▶ AIM OF THE EXERCISE: Find and copy each line of the listing below that has the word "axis" in it.

+++ DATA SHOWN

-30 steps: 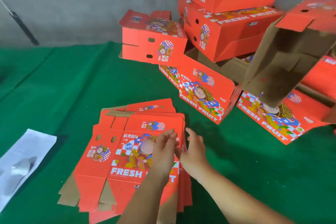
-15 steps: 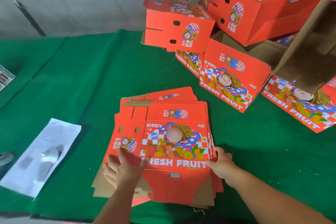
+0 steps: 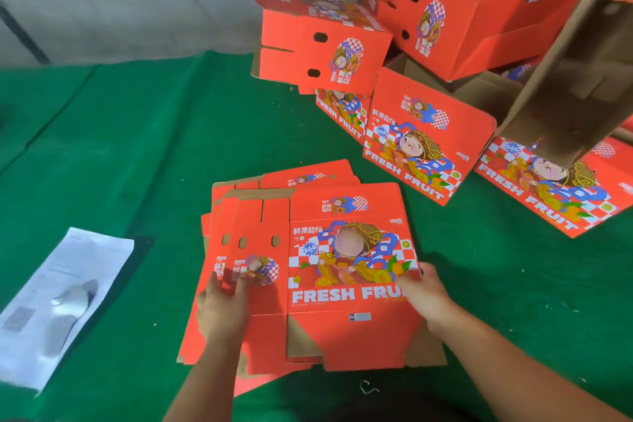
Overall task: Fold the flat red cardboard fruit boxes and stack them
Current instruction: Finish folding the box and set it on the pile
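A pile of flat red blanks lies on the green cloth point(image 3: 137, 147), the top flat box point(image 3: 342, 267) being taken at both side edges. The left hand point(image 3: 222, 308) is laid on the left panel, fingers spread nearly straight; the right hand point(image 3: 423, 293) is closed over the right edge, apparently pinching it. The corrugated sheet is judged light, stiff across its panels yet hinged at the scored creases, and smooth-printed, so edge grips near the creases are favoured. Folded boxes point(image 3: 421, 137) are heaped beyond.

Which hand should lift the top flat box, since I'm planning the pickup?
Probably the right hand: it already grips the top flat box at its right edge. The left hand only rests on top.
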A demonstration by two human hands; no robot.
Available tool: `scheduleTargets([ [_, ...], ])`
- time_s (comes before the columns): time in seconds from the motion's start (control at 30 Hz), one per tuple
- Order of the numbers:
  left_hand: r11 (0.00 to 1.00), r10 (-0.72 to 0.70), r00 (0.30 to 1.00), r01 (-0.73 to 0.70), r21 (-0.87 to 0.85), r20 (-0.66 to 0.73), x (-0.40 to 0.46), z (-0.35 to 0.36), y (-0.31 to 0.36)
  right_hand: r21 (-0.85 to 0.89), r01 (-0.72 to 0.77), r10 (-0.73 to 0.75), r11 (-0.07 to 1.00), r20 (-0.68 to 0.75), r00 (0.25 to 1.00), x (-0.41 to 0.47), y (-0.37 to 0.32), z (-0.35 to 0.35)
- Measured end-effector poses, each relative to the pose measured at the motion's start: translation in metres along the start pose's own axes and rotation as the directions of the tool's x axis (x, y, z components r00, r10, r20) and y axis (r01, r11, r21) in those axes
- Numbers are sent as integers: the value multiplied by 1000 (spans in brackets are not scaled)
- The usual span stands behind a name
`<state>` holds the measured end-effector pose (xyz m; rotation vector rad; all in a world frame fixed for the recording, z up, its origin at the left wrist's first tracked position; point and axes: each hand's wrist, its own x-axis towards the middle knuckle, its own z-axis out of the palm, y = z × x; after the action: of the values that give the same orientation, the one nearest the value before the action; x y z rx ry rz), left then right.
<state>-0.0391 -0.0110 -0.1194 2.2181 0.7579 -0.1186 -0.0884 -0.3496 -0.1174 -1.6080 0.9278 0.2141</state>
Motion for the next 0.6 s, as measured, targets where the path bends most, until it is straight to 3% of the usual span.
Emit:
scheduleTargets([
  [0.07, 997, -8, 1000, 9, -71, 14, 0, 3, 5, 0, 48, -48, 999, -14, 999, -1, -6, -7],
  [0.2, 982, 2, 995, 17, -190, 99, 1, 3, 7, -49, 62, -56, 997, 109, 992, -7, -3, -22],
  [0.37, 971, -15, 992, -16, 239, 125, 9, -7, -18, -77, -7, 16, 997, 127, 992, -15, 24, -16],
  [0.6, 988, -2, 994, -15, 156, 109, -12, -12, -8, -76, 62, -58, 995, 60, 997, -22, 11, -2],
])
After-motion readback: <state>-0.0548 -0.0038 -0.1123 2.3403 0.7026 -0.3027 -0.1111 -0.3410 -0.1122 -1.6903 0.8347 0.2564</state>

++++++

▶ RESPONSE TO THE EXERCISE:
- Measured end-effector poses, each relative to the pose measured at the motion's start: translation in metres along the start pose's own axes and rotation as the directions of the tool's x axis (x, y, z components r00, r10, r20) and y axis (r01, r11, r21) in those axes
`<state>` holds the measured end-effector pose (xyz m; rotation vector rad; all in a world frame fixed for the recording, z up, its origin at the left wrist's first tracked position; point and axes: each hand's wrist, its own x-axis towards the middle knuckle, its own z-axis out of the palm, y = z × x; after the action: of the values that give the same orientation, the one nearest the value before the action; x y z rx ry rz), left then right.

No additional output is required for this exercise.